Turkey has claimed it notified Belgian authorities last summer that one of the Brussels suicide bombers was a "foreign terrorist fighter".
The country's president, Recep Tayyip Erdogan, said Ibrahim El Bakraoui had been detained near the Syrian border in June 2015 and deported to the Netherlands.
He added: "Belgium ignored our warning that this person is a foreign fighter." El Bakraoui was later freed from custody.
It has also emerged that both Ibrahim El Bakraoui and his younger brother Khalid, the man behind the bombing at Maalbeek metro station, were convicted criminals.
Najim Laachraoui, the other Islamic State attacker at Zaventem Airport, was the suspected bomb maker in last November's Paris massacre.
Belgium's terror threat alert remains at its highest level as police pursue a suspect captured on CCTV alongside Ibrahim El Bakraoui and Laachraoui - moments before they detonated their suitcase bombs.
The man, who was dressed in a light-coloured jacket and a hat, is yet to be named by investigators.
Prosecutors have claimed his suitcase bomb, which failed to detonate, was the largest of them all.
Belgian counter-terror officials have raised the prospect that other suspects linked to the attacks may also still be at large.
In total, the attacks have killed at least 31 people - a student and a mother of twins among them.
Local media reports suggest that of the 150 injured victims still in hospital, 61 of them are in intensive care.

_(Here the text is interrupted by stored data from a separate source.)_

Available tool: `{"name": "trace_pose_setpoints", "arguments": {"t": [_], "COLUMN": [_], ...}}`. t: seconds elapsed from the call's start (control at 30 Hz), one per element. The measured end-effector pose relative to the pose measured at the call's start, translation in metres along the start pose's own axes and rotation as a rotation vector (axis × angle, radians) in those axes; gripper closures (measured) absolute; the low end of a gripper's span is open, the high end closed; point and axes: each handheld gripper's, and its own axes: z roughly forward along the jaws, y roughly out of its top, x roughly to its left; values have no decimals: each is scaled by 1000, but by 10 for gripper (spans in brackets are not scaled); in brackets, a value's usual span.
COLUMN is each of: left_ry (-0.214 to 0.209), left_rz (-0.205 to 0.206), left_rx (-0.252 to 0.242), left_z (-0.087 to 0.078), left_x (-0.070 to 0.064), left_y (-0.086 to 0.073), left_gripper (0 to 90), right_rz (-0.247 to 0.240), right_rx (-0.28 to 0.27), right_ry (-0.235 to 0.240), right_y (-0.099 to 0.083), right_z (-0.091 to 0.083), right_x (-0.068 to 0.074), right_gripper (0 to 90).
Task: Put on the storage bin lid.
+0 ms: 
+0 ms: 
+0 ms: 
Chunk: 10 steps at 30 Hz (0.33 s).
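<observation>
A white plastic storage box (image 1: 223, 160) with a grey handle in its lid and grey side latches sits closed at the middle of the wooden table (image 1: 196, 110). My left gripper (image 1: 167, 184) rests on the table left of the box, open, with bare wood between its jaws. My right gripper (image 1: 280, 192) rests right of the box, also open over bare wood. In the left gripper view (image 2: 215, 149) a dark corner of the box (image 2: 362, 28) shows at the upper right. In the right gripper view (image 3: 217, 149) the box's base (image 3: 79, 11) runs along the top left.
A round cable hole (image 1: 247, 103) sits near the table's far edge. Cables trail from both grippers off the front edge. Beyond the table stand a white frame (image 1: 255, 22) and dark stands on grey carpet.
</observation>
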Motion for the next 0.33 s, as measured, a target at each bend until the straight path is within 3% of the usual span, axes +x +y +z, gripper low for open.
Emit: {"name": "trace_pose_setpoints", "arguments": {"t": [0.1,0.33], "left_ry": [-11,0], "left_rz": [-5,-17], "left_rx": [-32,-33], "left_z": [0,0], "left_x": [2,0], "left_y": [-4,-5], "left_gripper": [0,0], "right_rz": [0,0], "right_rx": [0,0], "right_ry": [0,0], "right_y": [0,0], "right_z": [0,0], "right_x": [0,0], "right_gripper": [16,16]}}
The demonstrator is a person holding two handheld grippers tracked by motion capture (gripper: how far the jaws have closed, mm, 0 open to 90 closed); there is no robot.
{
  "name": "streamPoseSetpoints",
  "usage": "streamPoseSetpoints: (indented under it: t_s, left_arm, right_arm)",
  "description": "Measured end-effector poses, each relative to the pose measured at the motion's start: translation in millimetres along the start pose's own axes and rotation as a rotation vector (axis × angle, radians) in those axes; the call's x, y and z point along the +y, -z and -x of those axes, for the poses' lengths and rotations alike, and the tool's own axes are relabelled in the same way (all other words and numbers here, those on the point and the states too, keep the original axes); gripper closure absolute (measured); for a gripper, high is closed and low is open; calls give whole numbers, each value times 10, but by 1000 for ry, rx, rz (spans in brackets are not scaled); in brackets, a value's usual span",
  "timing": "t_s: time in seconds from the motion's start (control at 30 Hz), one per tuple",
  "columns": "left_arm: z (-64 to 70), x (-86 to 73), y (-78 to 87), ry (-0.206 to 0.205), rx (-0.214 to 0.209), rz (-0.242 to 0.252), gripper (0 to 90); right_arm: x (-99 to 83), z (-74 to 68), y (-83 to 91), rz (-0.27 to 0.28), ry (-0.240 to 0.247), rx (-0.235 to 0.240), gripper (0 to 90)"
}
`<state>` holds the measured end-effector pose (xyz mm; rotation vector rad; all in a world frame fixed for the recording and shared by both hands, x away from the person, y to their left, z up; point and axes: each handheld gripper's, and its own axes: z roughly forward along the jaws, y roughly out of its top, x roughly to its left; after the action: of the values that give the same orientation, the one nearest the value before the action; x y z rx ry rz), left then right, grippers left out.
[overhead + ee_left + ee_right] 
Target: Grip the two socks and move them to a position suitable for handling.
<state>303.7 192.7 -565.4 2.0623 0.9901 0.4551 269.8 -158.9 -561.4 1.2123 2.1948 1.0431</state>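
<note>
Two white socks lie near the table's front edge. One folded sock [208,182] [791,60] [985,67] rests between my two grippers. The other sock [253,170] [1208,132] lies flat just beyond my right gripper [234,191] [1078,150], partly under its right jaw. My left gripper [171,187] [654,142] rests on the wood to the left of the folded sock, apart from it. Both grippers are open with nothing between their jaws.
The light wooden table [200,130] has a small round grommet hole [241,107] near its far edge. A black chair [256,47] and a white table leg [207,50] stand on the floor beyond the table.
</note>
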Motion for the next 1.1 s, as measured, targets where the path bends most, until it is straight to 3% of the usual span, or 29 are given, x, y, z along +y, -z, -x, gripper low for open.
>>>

Four Britons were among those hurt in the blasts, and worried relatives have said they are "desperately" searching for David Dixon - a man originally from Hartlepool who is feared to have been on Brussels' subway system at the time of the Maalbeek explosion.
The UK's Home Secretary, Theresa May, is meeting her counterparts from EU nations in Brussels later for specially convened talks about the bombings.
An EU statement said the meeting is "intended to show solidarity with Belgium and discuss the actual state of play in the fight against terrorism".